On June 6,1941, the following informal ruling was made: “Generally speaking, the above-quoted conclusions are believed to be sound, and it therefore follows that a refusal on the part of a selectee to take the prescribed oath does not legally affect the validity of his induction.” We are advised by the Judge Advocate General on February 4, 1944, in a supplemental memorandum filed by the Solicitor General that although that opinion was expressed informally by letter and not in a formal opinion it “represented the views of The Judge Advocate General” and that those views “have not been modified and are hereby adhered to.”

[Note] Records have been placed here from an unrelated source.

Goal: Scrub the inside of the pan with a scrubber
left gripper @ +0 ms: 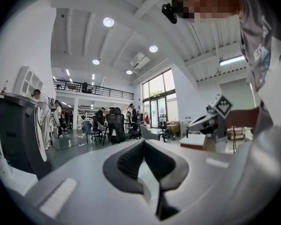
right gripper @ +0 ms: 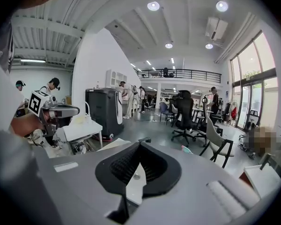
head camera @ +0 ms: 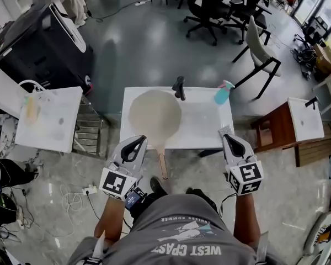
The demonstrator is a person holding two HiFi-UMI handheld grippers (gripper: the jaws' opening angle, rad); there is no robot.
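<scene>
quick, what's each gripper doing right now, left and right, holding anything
left gripper: closed, holding nothing.
right gripper: closed, holding nothing.

Left gripper point(head camera: 137, 141) and right gripper point(head camera: 230, 139) sit side by side at lower centre, fingers closed, nothing between.
</scene>
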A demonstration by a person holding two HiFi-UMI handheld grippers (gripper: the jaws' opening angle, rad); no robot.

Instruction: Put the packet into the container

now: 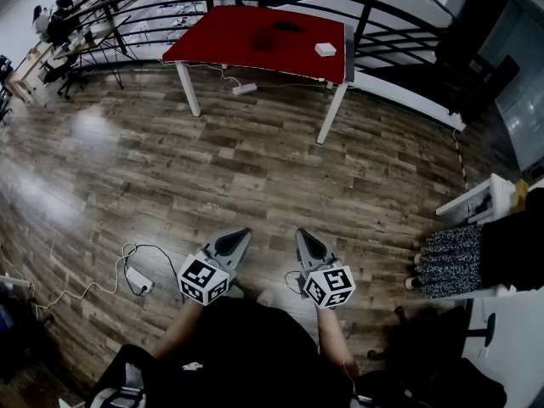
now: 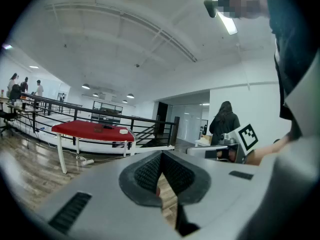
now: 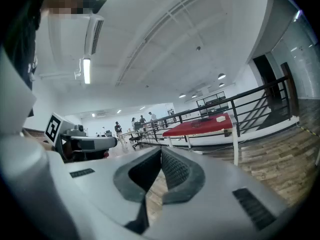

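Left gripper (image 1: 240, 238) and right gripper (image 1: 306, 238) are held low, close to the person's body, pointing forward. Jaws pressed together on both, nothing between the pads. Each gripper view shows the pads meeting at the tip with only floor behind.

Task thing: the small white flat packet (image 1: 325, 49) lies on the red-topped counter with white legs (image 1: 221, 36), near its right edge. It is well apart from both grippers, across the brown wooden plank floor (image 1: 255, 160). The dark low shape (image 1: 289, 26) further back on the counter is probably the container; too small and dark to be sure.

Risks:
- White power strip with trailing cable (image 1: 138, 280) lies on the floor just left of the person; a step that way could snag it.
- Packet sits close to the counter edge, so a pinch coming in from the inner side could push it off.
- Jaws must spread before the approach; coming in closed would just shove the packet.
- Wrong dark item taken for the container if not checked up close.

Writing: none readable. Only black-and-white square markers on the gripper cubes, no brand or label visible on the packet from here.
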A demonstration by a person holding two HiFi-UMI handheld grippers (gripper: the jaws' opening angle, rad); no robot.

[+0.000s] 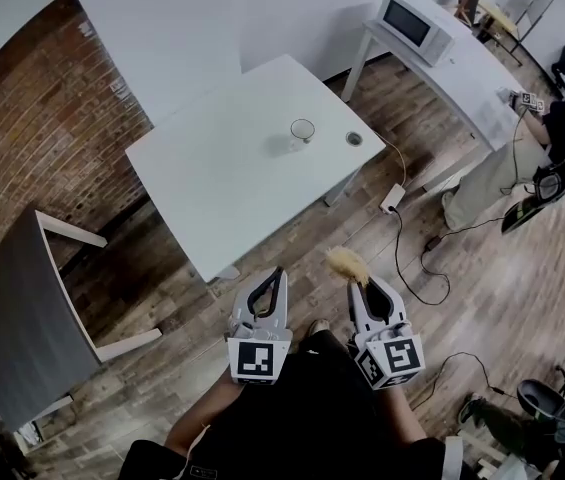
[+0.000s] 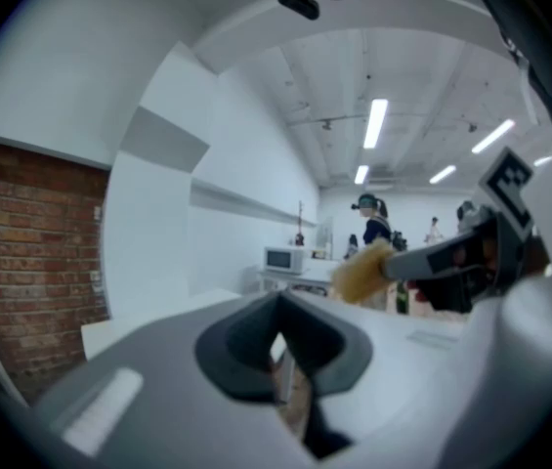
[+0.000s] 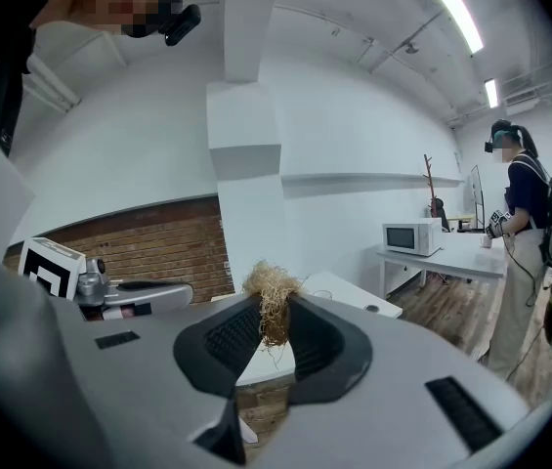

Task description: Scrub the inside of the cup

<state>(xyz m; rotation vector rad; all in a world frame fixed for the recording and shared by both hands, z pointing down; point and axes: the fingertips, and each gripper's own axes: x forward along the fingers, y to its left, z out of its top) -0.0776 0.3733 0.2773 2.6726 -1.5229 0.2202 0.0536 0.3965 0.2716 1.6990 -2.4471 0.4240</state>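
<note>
A clear glass cup (image 1: 302, 131) stands upright near the far right part of the white table (image 1: 212, 168), well ahead of both grippers. My right gripper (image 1: 354, 276) is shut on a tuft of straw-coloured scrubbing fibre (image 1: 346, 262), which sticks up between its pads (image 3: 274, 313). My left gripper (image 1: 271, 280) is shut with nothing in it; its jaws meet in the left gripper view (image 2: 280, 355). Both grippers hover over the wooden floor just short of the table's near edge. The fibre tuft (image 2: 361, 272) also shows in the left gripper view.
A small round dark object (image 1: 353, 139) lies on the table right of the cup. A grey chair (image 1: 22, 328) stands at the left. A second table with a microwave (image 1: 414, 26) is at the back right, a person (image 1: 552, 138) beside it. Cables (image 1: 417, 258) trail on the floor.
</note>
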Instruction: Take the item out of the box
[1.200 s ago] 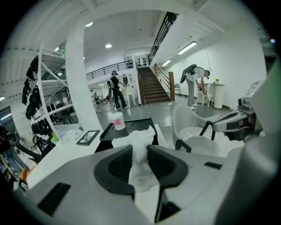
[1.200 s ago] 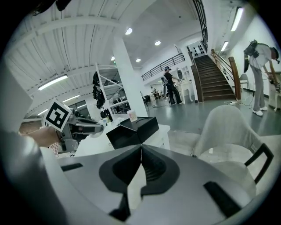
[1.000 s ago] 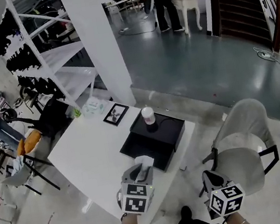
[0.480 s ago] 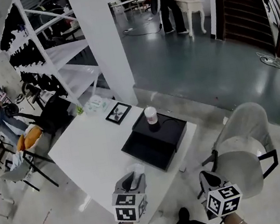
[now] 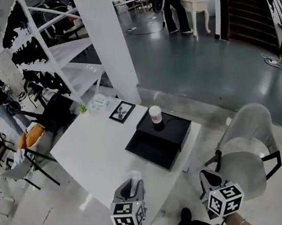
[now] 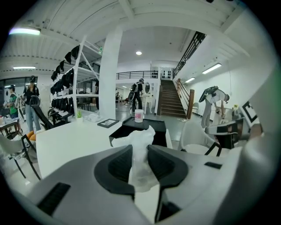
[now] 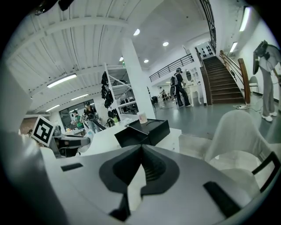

Sec. 10 (b) as originally enacted contained no limitation as to the persons to whom that authority might be delegated. But by the Act of December 5, 1943, 57 Stat. 598, § 10 (b) was amended to read: “The President is authorized to delegate to the Director of Selective Service only, any authority vested in him under this Act (except section 9).”
See Exec. Order No. 9410, December 23, 1943, 8 Fed. Reg. 17319.
As we have indicated, the Selective Service Regulations in § 633.9 defined “induction” at the time Billings reported to the induction station as follows: “At the induction station, the selected men found acceptable will be inducted into the land or naval forces.” At the present time § 633.25 defines “induction” as follows: “At the Army Reception Center, the Navy Recruiting Station, or the induction station, as the case may be, the selected men who have been forwarded for induction and found acceptable will be inducted into the land or naval forces.”
See §§ 633.1, 633.2, 633.6 in force in August, 1942.
The Conference Report stated: “The Senate bill provided that persons subject to the bill who fail to report for duty as ordered should be tried exclusively in the district courts of the United States and not by military and naval courts martial, unless such persons had actually been inducted for the training and service prescribed in the bill or unless they were subject to trial by court martial under laws in force prior to the enactment of the bill. The House amendment in such cases gave the courts martial and the district courts concurrent jurisdiction, and made failure of persons to report for duty subject to the
“The conference agreement contains the provisions of the Senate bill in this respect.” 86 Cong. Rec. 12039.
It is true that for other purposes Congress has treated selectees who are ordered to report for induction the same as those in military service. Thus the benefits of the Soldiers’ and Sailors’ Civil Relief Act of 1940 (50 U. S. C. App. § 501, 54 Stat. 1178), which originally obtained only to “persons in the military service,” were extended by an Act of October 6, 1942, to selectees from the date of receiving an order to report until the time of actually reporting for induction. 50 U. S. C. App. Supp. II, § 516, 56 Stat. 770. But, as we have pointed out, the Selective Service Act and the regulations under it have not made the selectee’s civilian status change to that of soldier at either point of time.